Zidane: A 21st Century Portrait serves as a way to record, and preserve, Zidane’s existence. As filmmakers Douglas Gordon and Philippe Parreno comment in the “Making of Film” piece on the DVD, the finished product works as something much more permanent and significant than the highlight reels and stock images that will survive Zidane’s retirement. It ensures that the end of Zidane’s career will be remembered for more than just a head butt to the chest of a trash-talking Italian.
The filmmakers do their best to give this particular game, played on Sunday, April 23rd, 2005, a dilating context that it couldn’t get from any typical media coverage. During half time, images of Zidane are replaced by a potpourri of images of world events that happened on the same day. Some are newsworthy, like a report about lethal floods in Serbia and Montenegro. Some aren’t, like toads “swelling to three times their size” in some pond in Germany. Death happens. Birth happens. Inconsequence happens. Gordon and Parreno may have stretched themselves in trying to couch Zidane’s one performance in such epic scope. But they make the point quickly and emphatically. After this brief detour around “world events” the picture cuts back to the game – the magnetic appeal it has to so many thousands of fans at the Bernabeau and so many millions the world over. Then it cuts to Zidane, breathing. And again, we watch.

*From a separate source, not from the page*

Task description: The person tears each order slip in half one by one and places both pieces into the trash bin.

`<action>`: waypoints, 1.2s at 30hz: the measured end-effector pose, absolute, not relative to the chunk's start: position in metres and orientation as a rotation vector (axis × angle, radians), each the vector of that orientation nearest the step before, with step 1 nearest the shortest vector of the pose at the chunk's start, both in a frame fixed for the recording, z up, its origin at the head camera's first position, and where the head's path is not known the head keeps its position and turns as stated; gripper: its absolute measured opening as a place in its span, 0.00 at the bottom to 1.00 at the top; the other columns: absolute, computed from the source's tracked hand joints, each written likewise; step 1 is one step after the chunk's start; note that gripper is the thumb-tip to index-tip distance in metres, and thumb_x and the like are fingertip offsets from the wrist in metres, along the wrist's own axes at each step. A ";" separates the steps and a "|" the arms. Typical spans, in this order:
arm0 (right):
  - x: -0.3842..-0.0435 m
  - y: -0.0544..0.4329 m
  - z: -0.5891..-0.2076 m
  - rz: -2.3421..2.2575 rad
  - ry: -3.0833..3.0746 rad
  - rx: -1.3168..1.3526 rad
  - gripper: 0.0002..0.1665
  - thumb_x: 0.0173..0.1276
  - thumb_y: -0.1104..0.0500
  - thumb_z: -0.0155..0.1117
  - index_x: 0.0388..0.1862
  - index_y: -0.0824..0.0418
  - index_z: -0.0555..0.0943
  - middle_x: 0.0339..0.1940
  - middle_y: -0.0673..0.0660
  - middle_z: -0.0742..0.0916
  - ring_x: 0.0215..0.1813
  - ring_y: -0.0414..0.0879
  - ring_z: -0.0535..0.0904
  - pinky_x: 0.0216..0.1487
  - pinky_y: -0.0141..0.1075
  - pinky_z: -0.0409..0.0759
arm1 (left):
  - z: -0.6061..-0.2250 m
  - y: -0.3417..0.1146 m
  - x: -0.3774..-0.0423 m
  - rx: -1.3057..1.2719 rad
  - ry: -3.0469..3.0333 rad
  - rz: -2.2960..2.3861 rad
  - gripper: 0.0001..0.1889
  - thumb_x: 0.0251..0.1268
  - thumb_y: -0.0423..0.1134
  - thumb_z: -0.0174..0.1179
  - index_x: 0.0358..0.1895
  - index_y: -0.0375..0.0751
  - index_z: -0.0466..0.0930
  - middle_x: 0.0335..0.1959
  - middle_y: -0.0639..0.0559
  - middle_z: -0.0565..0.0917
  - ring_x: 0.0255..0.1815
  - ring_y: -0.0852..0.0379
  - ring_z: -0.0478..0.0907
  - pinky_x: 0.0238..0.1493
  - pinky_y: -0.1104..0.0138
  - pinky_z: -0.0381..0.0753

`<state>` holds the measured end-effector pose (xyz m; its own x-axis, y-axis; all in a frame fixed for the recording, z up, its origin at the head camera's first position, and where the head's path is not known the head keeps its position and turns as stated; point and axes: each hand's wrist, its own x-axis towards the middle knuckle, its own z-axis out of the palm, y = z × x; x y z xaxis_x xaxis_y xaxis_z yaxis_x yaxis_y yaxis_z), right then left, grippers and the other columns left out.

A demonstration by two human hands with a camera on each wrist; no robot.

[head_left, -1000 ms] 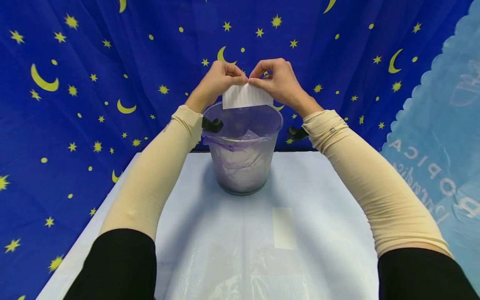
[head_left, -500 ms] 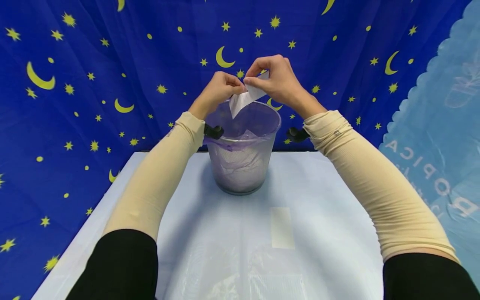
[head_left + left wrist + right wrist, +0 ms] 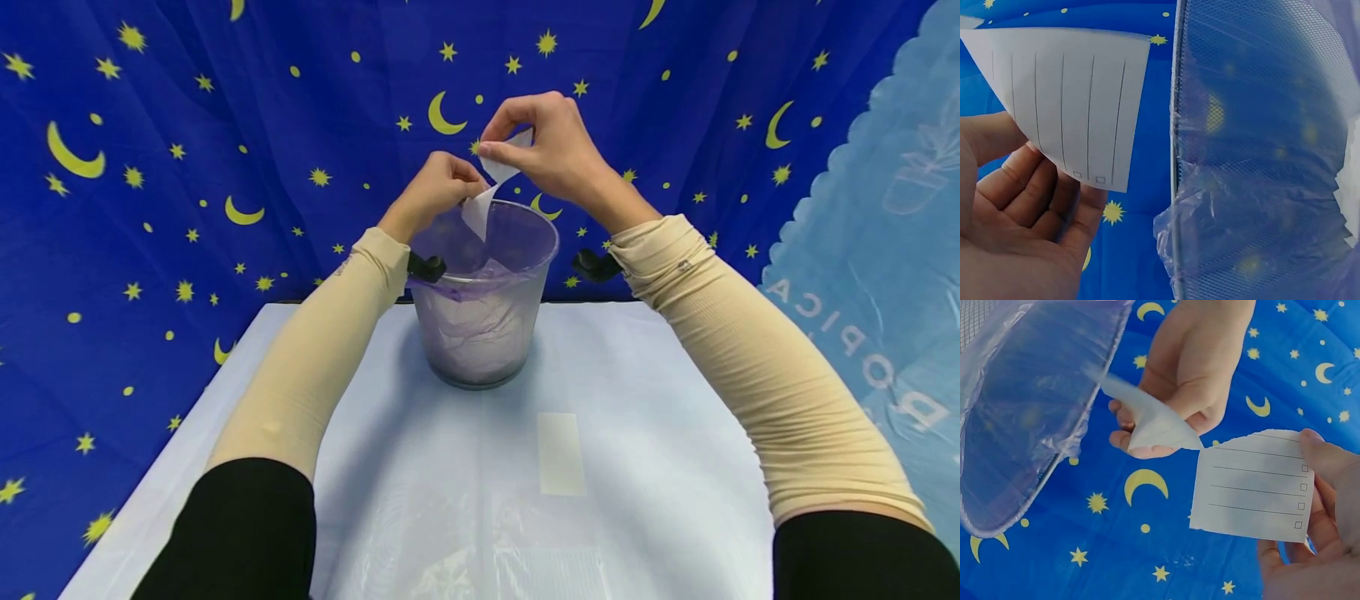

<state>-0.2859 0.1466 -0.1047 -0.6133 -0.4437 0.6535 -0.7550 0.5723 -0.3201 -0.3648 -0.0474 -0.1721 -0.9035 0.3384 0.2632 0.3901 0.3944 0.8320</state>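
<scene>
Both hands pinch a white lined sheet of paper (image 3: pixel 1250 484) with small checkboxes, over the rim of a wire-mesh waste bin (image 3: pixel 480 333) lined with a thin purple bag (image 3: pixel 498 279). The sheet is torn into two parts that meet only at a narrow corner in the right wrist view. My left hand (image 3: pixel 437 190) holds the lower part (image 3: pixel 477 215), which hangs twisted at the bin's opening. Higher up and to the right, my right hand (image 3: pixel 558 154) holds the other part between thumb and fingers. Ruled lines show on the left hand's part (image 3: pixel 1075 100) too.
White paper scraps (image 3: pixel 1350 187) show inside the bin. A pale rectangular slip (image 3: pixel 561 454) lies on the white table (image 3: pixel 645 400) in front of it. Clear plastic film (image 3: pixel 547 575) covers the near part. A blue star-and-moon curtain (image 3: pixel 315 108) hangs behind.
The sheet was flat and pinched at its top edge; now it is torn and twisted. My right hand has risen, my left has dropped slightly, and the gap between them has widened.
</scene>
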 end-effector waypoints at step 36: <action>-0.333 0.175 -0.139 0.867 -2.400 0.427 0.14 0.76 0.50 0.70 0.46 0.59 0.91 0.46 0.56 0.93 0.54 0.44 0.87 0.54 0.33 0.81 | -0.154 -0.085 -0.358 -0.382 -2.582 -1.382 0.12 0.72 0.43 0.70 0.49 0.38 0.91 0.46 0.50 0.89 0.44 0.58 0.79 0.47 0.67 0.77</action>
<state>-0.3332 0.1750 -0.1386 -0.7997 -0.1067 0.5909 -0.4597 0.7419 -0.4881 -0.3577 -0.0848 -0.1544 -0.9491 0.1364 0.2838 0.3118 0.5329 0.7866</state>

This technique reveals a paradox of soccer and one player’s place within such a massive attraction. For everyone tuned in, the game holds an immense significance. But, in shifting frames from the extremely wide to the extremely close, we also see the game as something as meaningless as one man’s workday, or, like a repeated caption suggests, “a walk in the park.” If we tweak our perspective, we can see the sport as the silly and tireless pursuit of an illusive ball. The game Zidane plays in is as significant or insignificant as anything else to occur on this day. Its’ meaning depends on our focus.
Soccer might go on forever, gathering momentum as the earth turns. But Zidane, like a dream we had that can never be fully recovered, won’t. This film captures crucial elements of that dream. It holds both a lightness and weight that everyone can experience in a different way. It captures Zidane at a moment that is both timeless and infinitely temporary, in moments that are dazzling and also ordinary, with a momentum that is effortless but also arduous.
As Christopher Clarey writes in his Herald Tribune review, “When Zidane makes something out of nothing down the left wing in the first half, avoiding a thicket of extended legs to get a cross to Ronaldo for a headed goal, there is more hard labor than magic dust in it.” In using a focus that flows between the peripheral, the detailed, and the hyper-detailed, the film dilates in a way that tunes us to frequencies of the game that we didn’t know existed. We can’t help but question and examine the thinnest differences between work and play, between the qualities we worship and those we neglect, and, as Zidane suggests as the camera pans above the stadium into the night sky, between magic and nothing.